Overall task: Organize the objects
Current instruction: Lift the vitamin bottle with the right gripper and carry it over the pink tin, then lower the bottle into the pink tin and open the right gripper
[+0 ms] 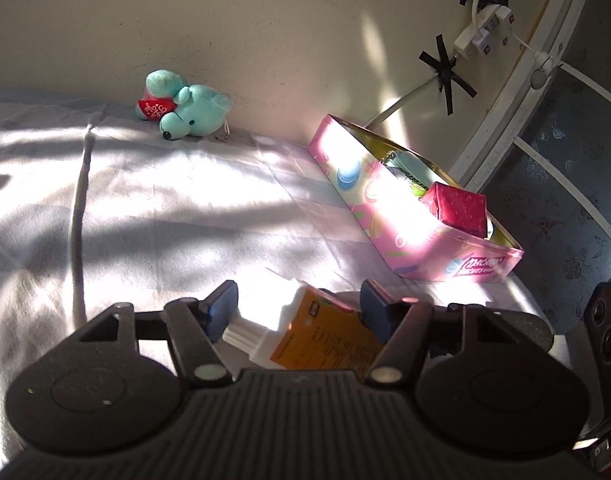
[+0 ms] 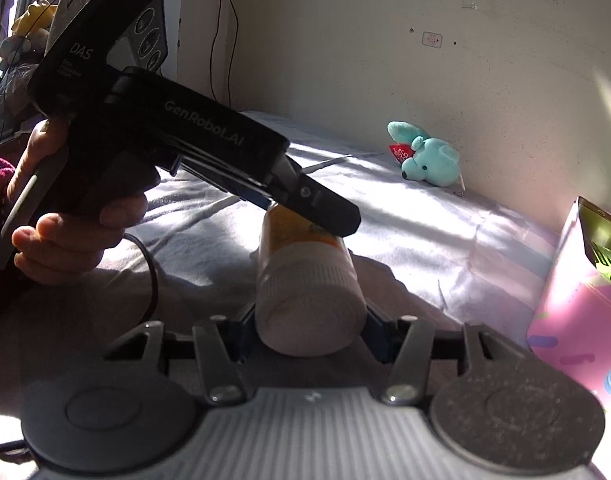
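Orange bottle (image 2: pixel 305 272) gripped at white cap end by right tongs (image 2: pixel 309 320), left tongs (image 1: pixel 297 312) straddling its body w/ one pad touching, prob. mid-handover above bed (image 1: pixel 145 200) en route to pink box (image 1: pixel 405 220).

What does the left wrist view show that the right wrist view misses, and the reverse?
Only the left wrist view: the red packet inside the pink box, and the taped power strip on the wall.

Only the right wrist view: the hand holding the left gripper from the side, and the right gripper closed on the bottle's white cap.

Both: the orange bottle, the teal plush mouse, the pink box, the bedsheet.
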Demonstrator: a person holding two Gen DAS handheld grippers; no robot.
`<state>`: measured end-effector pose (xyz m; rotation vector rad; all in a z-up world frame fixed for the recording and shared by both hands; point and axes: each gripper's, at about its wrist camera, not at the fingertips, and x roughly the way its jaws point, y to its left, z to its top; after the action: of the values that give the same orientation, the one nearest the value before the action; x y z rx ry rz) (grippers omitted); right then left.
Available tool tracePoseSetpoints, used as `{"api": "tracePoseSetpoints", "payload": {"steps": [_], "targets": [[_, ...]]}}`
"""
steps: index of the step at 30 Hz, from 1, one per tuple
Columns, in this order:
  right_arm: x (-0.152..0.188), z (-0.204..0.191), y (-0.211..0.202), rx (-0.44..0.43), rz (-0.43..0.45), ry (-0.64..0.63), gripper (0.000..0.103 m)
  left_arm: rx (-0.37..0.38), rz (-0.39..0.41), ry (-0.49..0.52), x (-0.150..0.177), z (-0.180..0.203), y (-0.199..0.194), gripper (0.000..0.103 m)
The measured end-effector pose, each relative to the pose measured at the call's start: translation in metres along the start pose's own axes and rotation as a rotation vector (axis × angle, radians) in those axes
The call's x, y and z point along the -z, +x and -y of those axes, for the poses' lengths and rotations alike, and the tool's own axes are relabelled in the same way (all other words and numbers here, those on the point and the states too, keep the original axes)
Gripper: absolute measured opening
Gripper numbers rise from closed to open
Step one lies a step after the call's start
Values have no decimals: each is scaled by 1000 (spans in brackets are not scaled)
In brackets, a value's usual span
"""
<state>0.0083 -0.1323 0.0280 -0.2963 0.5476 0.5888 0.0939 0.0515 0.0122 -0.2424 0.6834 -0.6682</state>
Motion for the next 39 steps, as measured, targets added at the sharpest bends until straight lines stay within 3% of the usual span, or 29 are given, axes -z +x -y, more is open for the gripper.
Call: {"api": "tracePoseSetpoints", "payload": {"steps": [6,11,18,22,24,31,39], "targets": [[-1,11,-34,110,140,40,51,31,64,38,-35,37,-4,67],[-5,50,-65,271,243,67,51,79,87,175,-78,100,28,67],[2,128,-68,395,255,223,51,45,56,332,-105,164,109,68],[9,155,-53,416,247,300,53,16,-14,313,-113,166,153,68],[16,162,-50,421,243,316,60,-3,-33,278,-113,162,165,68],[21,158,-59,410,282,328,66,-60,-6,226,-104,157,153,69],[26,164,-61,407,270,405,66,-227,80,285,-90,170,104,69]]}}
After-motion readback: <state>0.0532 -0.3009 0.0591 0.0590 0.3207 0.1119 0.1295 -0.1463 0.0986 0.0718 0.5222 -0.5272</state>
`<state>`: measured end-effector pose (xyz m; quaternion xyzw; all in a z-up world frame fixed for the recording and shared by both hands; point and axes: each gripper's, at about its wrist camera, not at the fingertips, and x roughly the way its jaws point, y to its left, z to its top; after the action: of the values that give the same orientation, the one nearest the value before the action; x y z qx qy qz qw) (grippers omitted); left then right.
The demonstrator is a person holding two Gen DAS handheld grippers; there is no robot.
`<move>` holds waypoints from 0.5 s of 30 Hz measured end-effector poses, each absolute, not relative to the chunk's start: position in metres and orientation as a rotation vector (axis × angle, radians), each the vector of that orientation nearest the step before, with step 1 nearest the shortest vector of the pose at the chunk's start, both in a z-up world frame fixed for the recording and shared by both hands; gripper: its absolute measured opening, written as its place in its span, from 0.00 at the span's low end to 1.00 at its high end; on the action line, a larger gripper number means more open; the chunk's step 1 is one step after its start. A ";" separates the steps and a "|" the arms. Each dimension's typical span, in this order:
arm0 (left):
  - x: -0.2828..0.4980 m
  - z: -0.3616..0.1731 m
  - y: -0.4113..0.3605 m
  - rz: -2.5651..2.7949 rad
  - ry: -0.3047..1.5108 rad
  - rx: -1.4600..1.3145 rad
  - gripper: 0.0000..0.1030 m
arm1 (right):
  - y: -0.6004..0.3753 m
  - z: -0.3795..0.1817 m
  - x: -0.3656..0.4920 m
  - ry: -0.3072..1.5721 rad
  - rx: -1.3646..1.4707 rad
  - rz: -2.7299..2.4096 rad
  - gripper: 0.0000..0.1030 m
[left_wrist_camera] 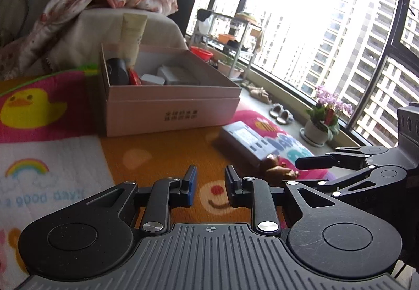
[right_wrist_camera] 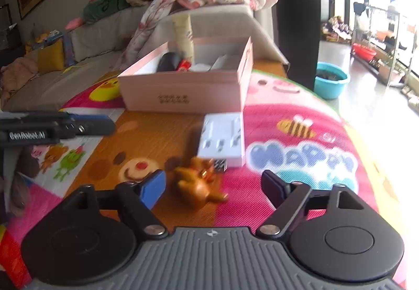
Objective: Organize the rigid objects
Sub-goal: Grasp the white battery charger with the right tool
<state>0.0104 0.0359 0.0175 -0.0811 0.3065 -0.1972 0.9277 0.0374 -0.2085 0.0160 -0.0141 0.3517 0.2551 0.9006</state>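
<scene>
A small brown figurine (right_wrist_camera: pixel 200 186) lies on the play mat (right_wrist_camera: pixel 264 130), blurred, its shape hard to make out, touching the near corner of a flat white box (right_wrist_camera: pixel 222 139). Your right gripper (right_wrist_camera: pixel 213 186) sits just short of it, fingers spread wide either side and gripping nothing. Beyond stands the open pink carton (right_wrist_camera: pixel 183 92), dark print on its front too small to read, holding a cream tube (left_wrist_camera: pixel 132 36), a black case (left_wrist_camera: pixel 117 71) and pale boxes. Your left gripper (left_wrist_camera: pixel 209 186) hovers over the mat's orange panel, jaws parted a little and empty; its side reads "GenRobot.AI" in the right wrist view. The mat shows "HAPPY" (right_wrist_camera: pixel 301 159) and, mirrored, "a good day!" (left_wrist_camera: pixel 49 197). Bare mat lies between grippers and carton. A blanket-draped sofa (left_wrist_camera: pixel 154 28) backs the carton; floor and a window (left_wrist_camera: pixel 327 28) open rightward.
</scene>
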 end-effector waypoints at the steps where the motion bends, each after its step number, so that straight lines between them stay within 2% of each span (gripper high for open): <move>1: 0.009 0.017 0.037 -0.396 0.632 -0.168 0.25 | -0.204 0.015 0.035 0.726 -0.034 0.539 0.75; 8: -0.004 0.018 0.050 -0.328 0.639 -0.190 0.24 | -0.166 0.023 0.019 0.682 -0.064 0.685 0.73; 11: -0.008 0.017 0.053 -0.308 0.651 -0.203 0.24 | -0.165 0.037 0.019 0.588 -0.088 0.628 0.73; 15: -0.009 0.015 0.040 -0.346 0.669 -0.196 0.24 | -0.162 0.035 0.057 0.595 -0.113 0.428 0.73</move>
<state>-0.0086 0.0401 0.0154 -0.0957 0.3262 -0.1689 0.9252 0.0565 -0.1623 0.0348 -0.0552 0.2908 0.2091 0.9320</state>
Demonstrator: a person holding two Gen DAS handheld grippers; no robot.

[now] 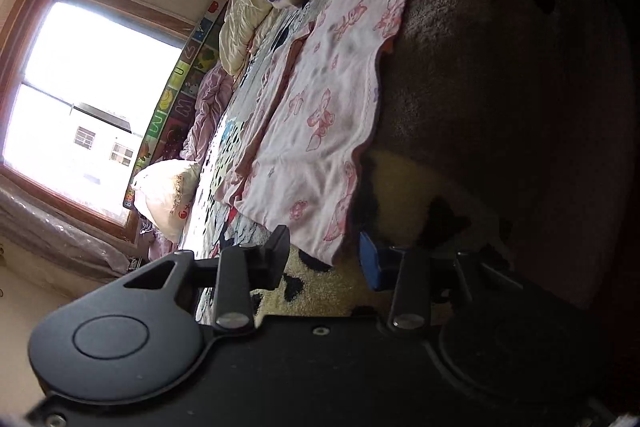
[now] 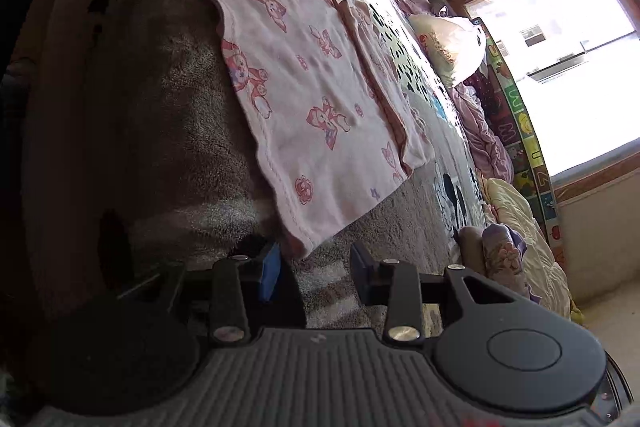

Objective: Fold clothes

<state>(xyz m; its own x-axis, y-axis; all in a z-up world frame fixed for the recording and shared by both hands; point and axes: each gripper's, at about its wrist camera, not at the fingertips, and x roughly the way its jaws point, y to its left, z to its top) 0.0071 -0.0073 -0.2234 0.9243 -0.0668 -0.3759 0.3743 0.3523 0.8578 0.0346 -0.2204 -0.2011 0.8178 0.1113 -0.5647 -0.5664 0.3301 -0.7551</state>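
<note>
Cloth is our concern: a pale pink cotton garment printed with rose-coloured cartoon animals (image 1: pixel 320 115) lies spread flat on the bed, over a black-spotted cartoon-mouse blanket (image 1: pixel 224 163) and a brown plush blanket (image 1: pixel 480 67). We judge it light, limp and easily wrinkled, with nothing stiff in it, so it should be pinched at the corners of one short edge and lifted together, never dragged by the middle. In the left wrist view its long axis runs from about six o'clock up toward one o'clock; in the right wrist view the same garment (image 2: pixel 304 79) stretches from six toward eleven. One long side already lies turned in as a narrow band. Our left gripper (image 1: pixel 328 259) has its jaws at a moderate gap just short of the near hem corner, not touching the cloth. Our right gripper (image 2: pixel 316 267) stands likewise, partly parted, with the opposite corner drooping just ahead of its fingers. At the far edge we see pillows and a bright window (image 2: pixel 568 67).
</note>
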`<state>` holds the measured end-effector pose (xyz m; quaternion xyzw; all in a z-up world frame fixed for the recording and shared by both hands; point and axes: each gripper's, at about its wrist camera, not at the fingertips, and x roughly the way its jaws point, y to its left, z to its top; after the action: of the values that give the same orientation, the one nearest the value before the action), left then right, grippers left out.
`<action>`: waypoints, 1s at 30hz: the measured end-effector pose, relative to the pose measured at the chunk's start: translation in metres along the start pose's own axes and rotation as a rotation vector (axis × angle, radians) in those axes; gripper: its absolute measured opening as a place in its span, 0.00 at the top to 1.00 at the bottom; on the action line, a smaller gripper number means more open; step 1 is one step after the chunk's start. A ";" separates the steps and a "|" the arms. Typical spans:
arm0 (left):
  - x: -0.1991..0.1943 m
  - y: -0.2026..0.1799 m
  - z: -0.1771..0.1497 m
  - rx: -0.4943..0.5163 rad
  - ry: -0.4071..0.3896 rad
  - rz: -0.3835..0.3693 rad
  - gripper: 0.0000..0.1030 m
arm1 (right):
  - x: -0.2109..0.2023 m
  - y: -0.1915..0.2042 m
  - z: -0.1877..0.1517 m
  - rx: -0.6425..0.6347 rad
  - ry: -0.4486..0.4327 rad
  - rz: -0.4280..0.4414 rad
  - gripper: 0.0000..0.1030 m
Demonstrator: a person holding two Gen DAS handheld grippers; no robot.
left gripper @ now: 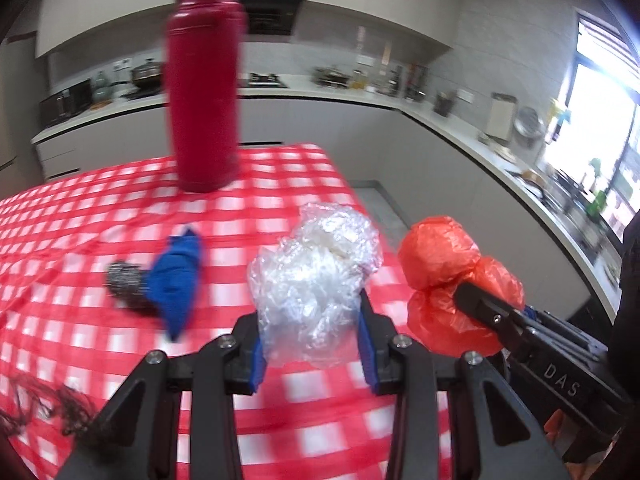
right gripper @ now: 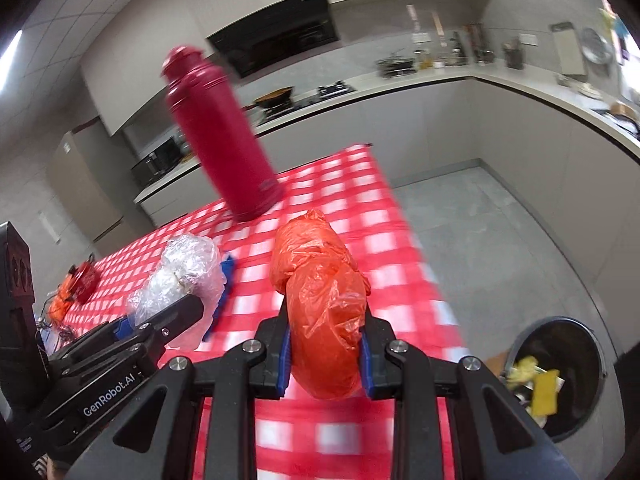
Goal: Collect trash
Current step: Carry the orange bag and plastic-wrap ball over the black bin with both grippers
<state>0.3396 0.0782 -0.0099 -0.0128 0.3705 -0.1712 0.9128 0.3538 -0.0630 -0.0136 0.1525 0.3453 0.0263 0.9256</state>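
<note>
My left gripper [left gripper: 312, 344] is shut on a crumpled clear plastic bag [left gripper: 316, 276] and holds it above the red checked tablecloth [left gripper: 120, 344]. My right gripper [right gripper: 324, 350] is shut on a crumpled orange plastic bag [right gripper: 320, 300], also lifted over the table. In the left wrist view the orange bag [left gripper: 440, 264] shows to the right with the right gripper's finger on it. In the right wrist view the clear bag [right gripper: 180, 276] shows to the left, held in the left gripper. A black trash bin [right gripper: 560, 372] with yellow scraps inside stands on the floor to the lower right.
A tall red thermos [left gripper: 204, 84] stands at the far side of the table. A blue cloth [left gripper: 176, 280] and a steel scourer [left gripper: 124, 280] lie left of the clear bag. A small red object [right gripper: 82, 280] lies at the table's left. Kitchen counters run behind.
</note>
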 end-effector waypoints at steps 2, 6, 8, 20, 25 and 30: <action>0.005 -0.022 -0.001 0.028 0.009 -0.032 0.62 | -0.013 -0.025 -0.003 0.031 -0.011 -0.036 0.72; 0.015 -0.063 -0.002 0.077 0.031 -0.094 0.62 | -0.037 -0.068 -0.009 0.087 -0.025 -0.096 0.72; 0.020 -0.082 -0.005 0.098 0.043 -0.124 0.62 | -0.050 -0.088 -0.012 0.110 -0.032 -0.128 0.72; 0.054 -0.186 -0.023 0.196 0.132 -0.258 0.62 | -0.103 -0.207 -0.040 0.251 -0.029 -0.277 0.72; 0.066 -0.215 -0.031 0.217 0.165 -0.284 0.62 | -0.114 -0.240 -0.050 0.285 -0.019 -0.306 0.72; 0.080 -0.237 -0.043 0.227 0.200 -0.294 0.62 | -0.117 -0.269 -0.061 0.318 0.003 -0.324 0.72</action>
<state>0.2913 -0.1659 -0.0593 0.0532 0.4318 -0.3434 0.8323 0.2105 -0.3207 -0.0643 0.2389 0.3662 -0.1770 0.8817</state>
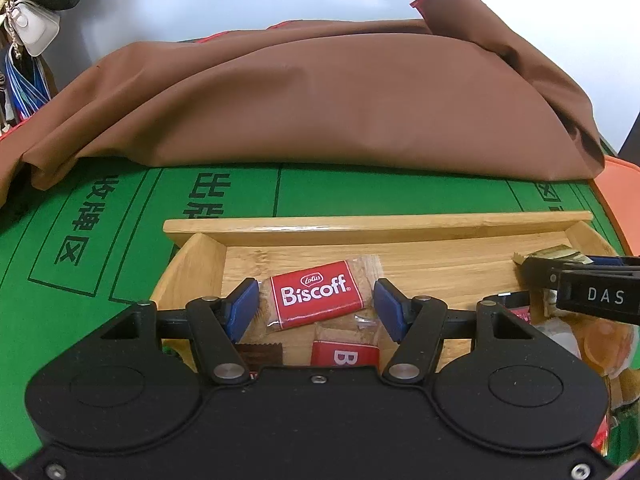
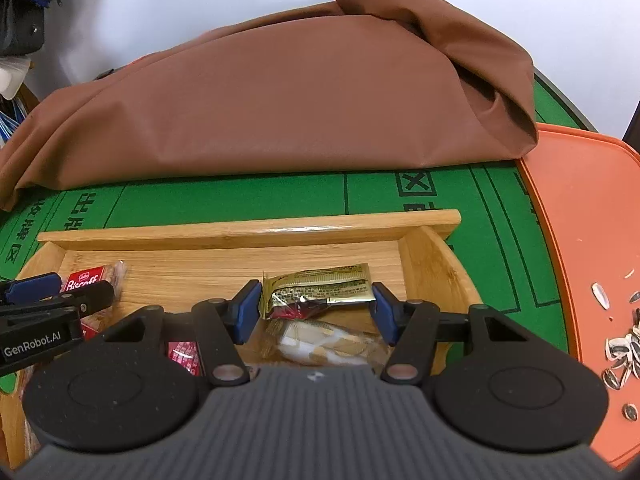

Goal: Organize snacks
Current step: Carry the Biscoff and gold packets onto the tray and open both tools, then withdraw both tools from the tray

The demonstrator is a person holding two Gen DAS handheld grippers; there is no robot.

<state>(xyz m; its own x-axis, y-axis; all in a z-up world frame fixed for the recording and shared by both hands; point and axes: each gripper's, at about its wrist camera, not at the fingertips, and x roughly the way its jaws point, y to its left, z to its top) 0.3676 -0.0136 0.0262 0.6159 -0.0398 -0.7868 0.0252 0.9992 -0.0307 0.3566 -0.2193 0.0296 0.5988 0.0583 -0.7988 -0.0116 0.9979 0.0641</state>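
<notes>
Both tools hang over the wooden tray (image 1: 376, 226) on the green bench (image 1: 92, 280). The left hand-held gripper (image 1: 316, 306) stands spread, its blue pads (image 1: 244, 308) on either side of a red Biscoff packet (image 1: 316, 294) lying flat on the tray floor; whether the pads touch the clear wrapper ends cannot be told. Just below it, closer to the gripper body, a second red packet (image 1: 344, 354) peeks out, and a brown wrapper (image 1: 258, 354) lies under the left finger.

Over to the right hand-held gripper (image 2: 316, 306): spread as well, pads flanking a crumpled gold sachet (image 2: 320, 290) at the tray's right end, apparently not pressing it. Beneath the sachet lies a pale wrapped snack (image 2: 320, 342), and a pink packet (image 2: 184, 354) shows under the left finger. The left tool reaches in from the left edge of this view.

Behind the tray, a brown cloth (image 2: 280, 100) lies heaped across the bench. To the right, an orange mat (image 2: 592, 220) carries scattered sunflower seeds (image 2: 620, 344).
</notes>
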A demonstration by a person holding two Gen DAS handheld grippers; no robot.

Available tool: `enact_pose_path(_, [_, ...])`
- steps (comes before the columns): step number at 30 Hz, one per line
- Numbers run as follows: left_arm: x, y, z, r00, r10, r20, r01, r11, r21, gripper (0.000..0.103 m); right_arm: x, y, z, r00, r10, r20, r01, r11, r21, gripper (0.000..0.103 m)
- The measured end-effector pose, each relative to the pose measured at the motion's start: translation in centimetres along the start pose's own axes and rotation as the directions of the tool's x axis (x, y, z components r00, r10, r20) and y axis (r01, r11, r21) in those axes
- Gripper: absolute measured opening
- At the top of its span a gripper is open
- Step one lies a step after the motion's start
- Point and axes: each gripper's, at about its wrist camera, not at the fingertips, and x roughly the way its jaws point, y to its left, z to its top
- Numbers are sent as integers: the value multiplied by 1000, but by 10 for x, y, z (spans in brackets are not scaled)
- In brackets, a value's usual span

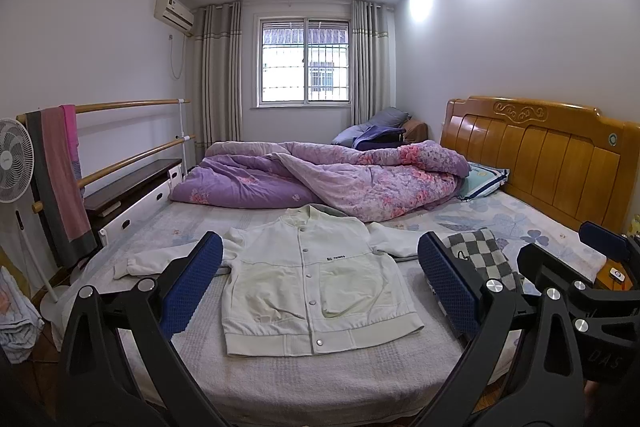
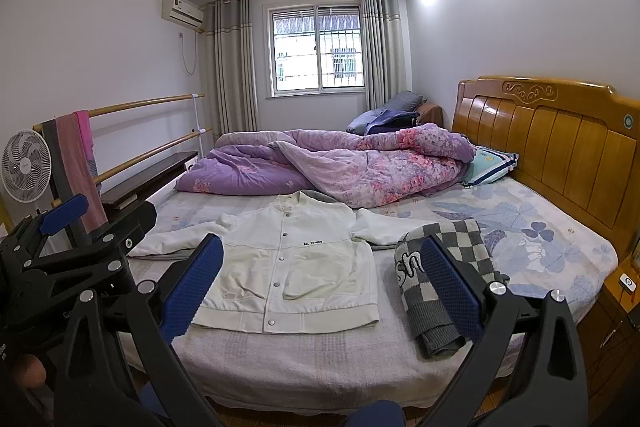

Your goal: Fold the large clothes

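A white snap-button jacket (image 1: 312,279) lies flat and face up on the bed, sleeves spread to both sides; it also shows in the right wrist view (image 2: 288,267). My left gripper (image 1: 320,283) is open and empty, held above the bed's near edge in front of the jacket. My right gripper (image 2: 320,287) is open and empty, a little to the right of the left one. A folded grey-and-white checkered garment (image 2: 440,275) lies to the right of the jacket, partly behind the right finger (image 2: 452,291); it also shows in the left wrist view (image 1: 480,255).
A crumpled purple floral quilt (image 1: 328,179) lies across the far half of the bed. A wooden headboard (image 1: 552,155) and a pillow (image 1: 484,179) are at the right. A fan (image 1: 12,163), towel rails with towels (image 1: 60,179) and a dark shelf stand at the left. A nightstand (image 2: 624,299) is at right.
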Motion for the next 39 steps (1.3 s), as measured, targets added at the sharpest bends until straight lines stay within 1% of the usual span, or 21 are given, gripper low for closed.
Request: enact_pose_path(39, [-6,-1,-1,1000,13,4,-13,1000,2,98,-3,8,-2,1000,-9,6,9,1000,7,95])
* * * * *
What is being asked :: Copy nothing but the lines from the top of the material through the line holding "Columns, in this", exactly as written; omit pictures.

Exercise solution ::
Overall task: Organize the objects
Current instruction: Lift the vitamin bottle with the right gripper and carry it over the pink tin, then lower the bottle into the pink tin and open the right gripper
[+0 ms] 
[+0 ms] 
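Orange bottle (image 2: pixel 305 272) gripped at white cap end by right tongs (image 2: pixel 309 320), left tongs (image 1: pixel 297 312) straddling its body w/ one pad touching, prob. mid-handover above bed (image 1: pixel 145 200) en route to pink box (image 1: pixel 405 220).

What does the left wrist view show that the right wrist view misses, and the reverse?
Only the left wrist view: the red packet inside the pink box, and the taped power strip on the wall.

Only the right wrist view: the hand holding the left gripper from the side, and the right gripper closed on the bottle's white cap.

Both: the orange bottle, the teal plush mouse, the pink box, the bedsheet.
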Demonstrator: a person holding two Gen DAS handheld grippers; no robot.
`<state>`: measured end-effector pose (xyz m; rotation vector rad; all in a z-up world frame fixed for the recording and shared by both hands; point and axes: each gripper's, at about its wrist camera, not at the fingertips, and x roughly the way its jaws point, y to its left, z to its top; after the action: of the values that give the same orientation, the one nearest the value before the action; x y z rx ry rz) (grippers omitted); right then left.
Available tool tracePoseSetpoints, used as `{"api": "tracePoseSetpoints", "payload": {"steps": [_], "targets": [[_, ...]]}}`
"""
steps: index of the step at 30 Hz, from 1, one per tuple
Columns, in this order:

Output for the exercise is complete.